• **Exercise instructions**
Your task is to restate the listing word for word without the pictures.
───── Extracted records
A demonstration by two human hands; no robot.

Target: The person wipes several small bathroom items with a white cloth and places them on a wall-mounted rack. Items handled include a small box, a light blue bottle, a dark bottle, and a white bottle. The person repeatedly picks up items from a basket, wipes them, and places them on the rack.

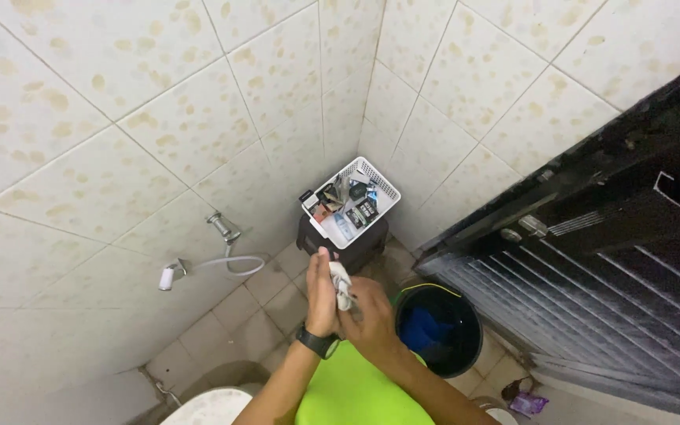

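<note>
White crumpled cloth [341, 283] pinched between left hand [321, 291] and right hand [368, 313], both closed round it, mid-wring. White plastic basket [378, 178] beyond hands; black bucket [466, 334] right.

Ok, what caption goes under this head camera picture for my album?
Two hands, left hand and right hand, wring a white cloth above a black bucket.

basket [379, 177] on stool [348, 250] in corner | bucket [438, 329] right of hands
</note>
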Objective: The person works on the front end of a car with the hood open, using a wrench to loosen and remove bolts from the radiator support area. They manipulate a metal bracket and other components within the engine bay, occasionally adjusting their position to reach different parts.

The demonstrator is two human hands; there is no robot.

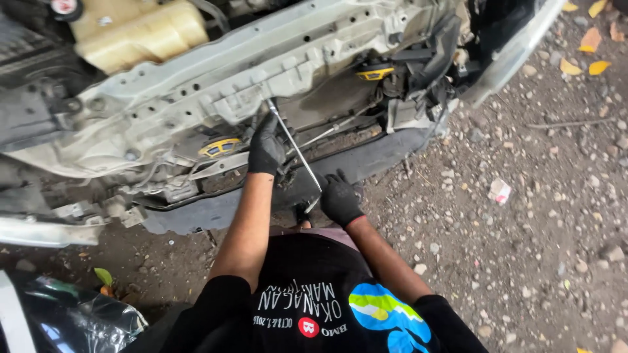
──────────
• **Solution for this task**
A demonstration by two human hands; no robot.

Target: The person wipes several small bathroom items with a white cloth and places them on a wall-mounted rack. Items handled include a small box, a light blue bottle, a dark bottle, and a white bottle. The person repeatedly picks up items from a basket, wipes them, and places them on the rack.


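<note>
White crumpled cloth [341, 283] pinched between left hand [321, 291] and right hand [368, 313], both closed round it, mid-wring. White plastic basket [378, 178] beyond hands; black bucket [466, 334] right.

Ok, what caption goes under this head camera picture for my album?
Two hands, left hand and right hand, wring a white cloth above a black bucket.

basket [379, 177] on stool [348, 250] in corner | bucket [438, 329] right of hands
</note>
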Objective: The person works on the front end of a car with the hood open, using a wrench to loosen and remove bolts from the radiator support area. They manipulate a metal bracket and other components within the engine bay, occasionally adjusting their position to reach different parts.

The demonstrator is two human hands; there is no robot.

This exercise is finished.